Un café con Jesús. El empleado inútil

Pedro Escartín
14 de noviembre de 2020

Flash sobre el Evangelio del domingo XXXIII del tiempo ordinario

Hoy, con la parábola de los tres empleados (Mt 25, 14-30), que casi siempre decimos “de los talentos”, Jesús ha seguido invitándonos a la vigilancia, pero ha añadido un matiz: ¿qué hacer mientras vigilamos?, ¿estar ociosos, mano sobre mano, esperando que el dueño vuelva? Así que, después de saludarnos y tomar asiento le he soltado a bocajarro.

– Jesús, no sé por qué me parece que esta tercera parábola sobre la vigilancia dejó desconcertados a tus oyentes.

– ¿Por qué lo dices? -me ha replicado-.

– Pues, porque choca con lo que entonces pensaban las gentes de Palestina. Aquellos campesinos estaban convencidos de que, cuando alguien se enriquecía, siempre era a costa de los demás. Por eso, consideraban que la avaricia y la ambición eran pecados muy graves. Y les has puesto como modelo a un propietario ambicioso, que quiere que sus empleados lo enriquezcan…

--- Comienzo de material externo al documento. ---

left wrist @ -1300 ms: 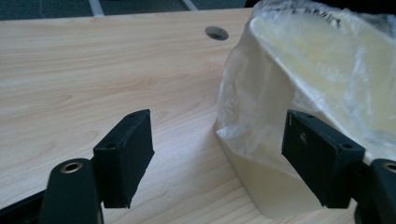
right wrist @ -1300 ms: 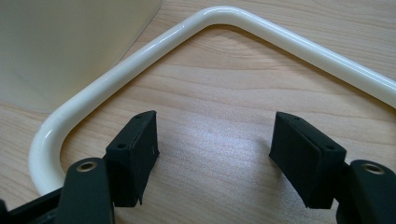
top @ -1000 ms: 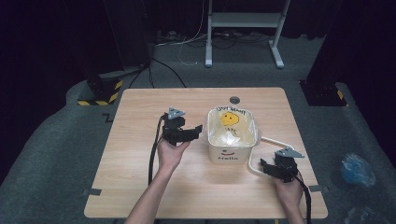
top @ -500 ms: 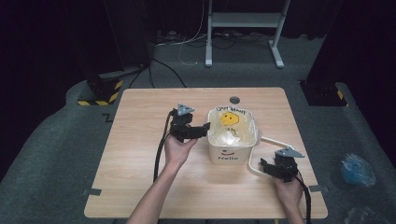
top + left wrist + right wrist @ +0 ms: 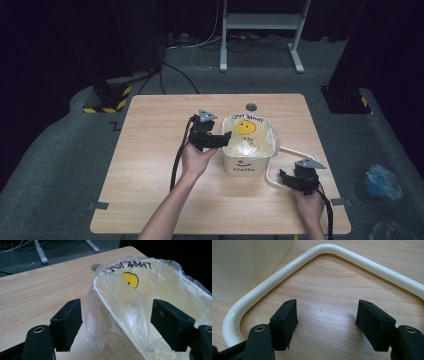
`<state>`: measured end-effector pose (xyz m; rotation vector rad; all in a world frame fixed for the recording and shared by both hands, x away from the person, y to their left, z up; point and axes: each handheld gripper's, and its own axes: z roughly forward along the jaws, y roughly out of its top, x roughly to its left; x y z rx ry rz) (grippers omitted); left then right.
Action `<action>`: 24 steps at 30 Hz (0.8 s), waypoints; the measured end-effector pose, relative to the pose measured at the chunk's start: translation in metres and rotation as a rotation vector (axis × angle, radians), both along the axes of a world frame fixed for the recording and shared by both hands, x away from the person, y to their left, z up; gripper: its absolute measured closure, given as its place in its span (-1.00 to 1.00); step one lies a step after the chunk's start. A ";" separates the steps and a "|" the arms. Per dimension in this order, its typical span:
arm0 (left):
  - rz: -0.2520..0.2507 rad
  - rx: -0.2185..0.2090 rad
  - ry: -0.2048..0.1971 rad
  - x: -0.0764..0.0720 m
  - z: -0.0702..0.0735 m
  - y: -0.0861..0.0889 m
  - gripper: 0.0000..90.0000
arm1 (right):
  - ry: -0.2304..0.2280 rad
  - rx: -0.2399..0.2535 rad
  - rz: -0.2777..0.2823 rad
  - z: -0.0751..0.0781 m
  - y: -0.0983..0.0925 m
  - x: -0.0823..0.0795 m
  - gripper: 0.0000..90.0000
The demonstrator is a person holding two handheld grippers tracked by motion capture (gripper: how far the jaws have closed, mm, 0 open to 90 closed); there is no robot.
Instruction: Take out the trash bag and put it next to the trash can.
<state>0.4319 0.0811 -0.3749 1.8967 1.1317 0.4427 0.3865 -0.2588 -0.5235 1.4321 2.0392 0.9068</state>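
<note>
A cream bin [image 5: 248,165] with "Hello" on its front stands right of the table's middle. It is lined with a clear plastic bag [image 5: 247,140] that carries a yellow smiley [image 5: 130,279]. My left gripper [image 5: 225,140] is open at the bin's left rim. In the left gripper view the bag-covered rim [image 5: 110,302] runs between the jaws of the left gripper [image 5: 116,325], and neither pad presses on it. The bin's cream handle [image 5: 295,149] lies flat on the table to the bin's right. My right gripper [image 5: 282,177] is open, low over the wood inside the handle's loop [image 5: 287,267].
A round hole [image 5: 251,107] sits in the tabletop behind the bin. The table's near edge is close to my right hand. On the floor are a metal stand [image 5: 260,30] behind, a striped base [image 5: 107,102] at left, and blue plastic [image 5: 380,180] at right.
My left gripper has moved right and a little up, from beside the bin to its left rim. The right gripper has stayed in place.
</note>
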 end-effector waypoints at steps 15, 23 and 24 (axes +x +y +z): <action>-0.036 0.082 0.005 0.007 -0.007 -0.019 -0.01 | -0.001 0.001 -0.005 0.000 0.000 0.000 -0.27; -0.016 0.101 0.009 0.010 -0.010 -0.022 0.19 | 0.001 0.000 -0.005 0.000 0.000 0.000 -0.29; -0.012 0.108 0.009 0.010 -0.011 -0.023 0.22 | 0.002 0.000 -0.005 0.000 0.000 0.000 -0.29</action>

– Alto ahí -me ha dicho levantando la mano-. Yo no lo puse como ejemplo, sino que tomé el hecho, también frecuente entonces, de que había propietarios y empleados ambiciosos, y lo utilicé para animarles a comprometerse a fondo con el Reino de Dios.

– Explícamelo, porque me hago un lío. Resulta que el tercer empleado, que hizo lo debido según la ley judía, es decir, que guardó a buen recaudo el depósito que había recibido de su amo, es censurado y castigado, mientras que los otros dos, que, se enriquecieron “negociando” con el dinero del amo y a costa de los demás, son alabados y premiados.

– No es eso lo que quise enseñar con esta parábola. Bien sabes cuánto me repugnan la avaricia y la ambición. Pero también me desagrada la ociosidad, sobre todo cuando se trata del Reino de mi Padre. Es verdad que el propietario era un hombre ambicioso, como él mismo lo reconoció; es cierto que los dos empleados, que aumentaron la cantidad recibida, lo hicieron, seguramente, por ambición y aprovechándose de otras personas. Pero, de ninguna manera era mi intención animar a mis oyentes a ser ambiciosos.

– Pues entonces, ¿qué pretendías?

– Hacerles caer en la cuenta de que no estuvieran cruzados de brazos esperando que llegase Dios a reinar. El Padre quiere que esperemos y pidamos que venga su Reino, pero que enderecemos los caminos para que su Reino pueda llegar sin demasiados tropiezos. Quise enseñarles que debían imitar la actitud diligente de los dos empleados y no la del que se limita a esperar sin poner nada de su parte, como aquel empleado “inútil“.

– Bueno, algo de esto dijo tu Iglesia en el Concilio Vaticano II: que “la espera de una tierra nueva no debe amortiguar, sino más bien avivar, la preocupación por perfeccionar esta tierra, donde crece el cuerpo de la nueva familia humana”.

– Exacto. Aquellos obispos reunidos en Concilio estaban inspirados por mi Espíritu y dieron en el clavo. No hay que imitar la ambición de los empleados, pero sí su diligencia. Vosotros tenéis el mejor motivo para ser diligentes y emplearos a fondo: enderezar los senderos para que el reinado de Dios llegue. Recuerda que también se dijo en el mismo Concilio que todo lo bueno que aquí hagáis, lo encontraréis “limpio de toda mancha, iluminado y transfigurado” cuando yo entregue el Reino al Padre.

Me quedé pensativo y animado a poner mis “talentos” al servicio del Reino. Pagué y nos despedimos hasta el próximo domingo.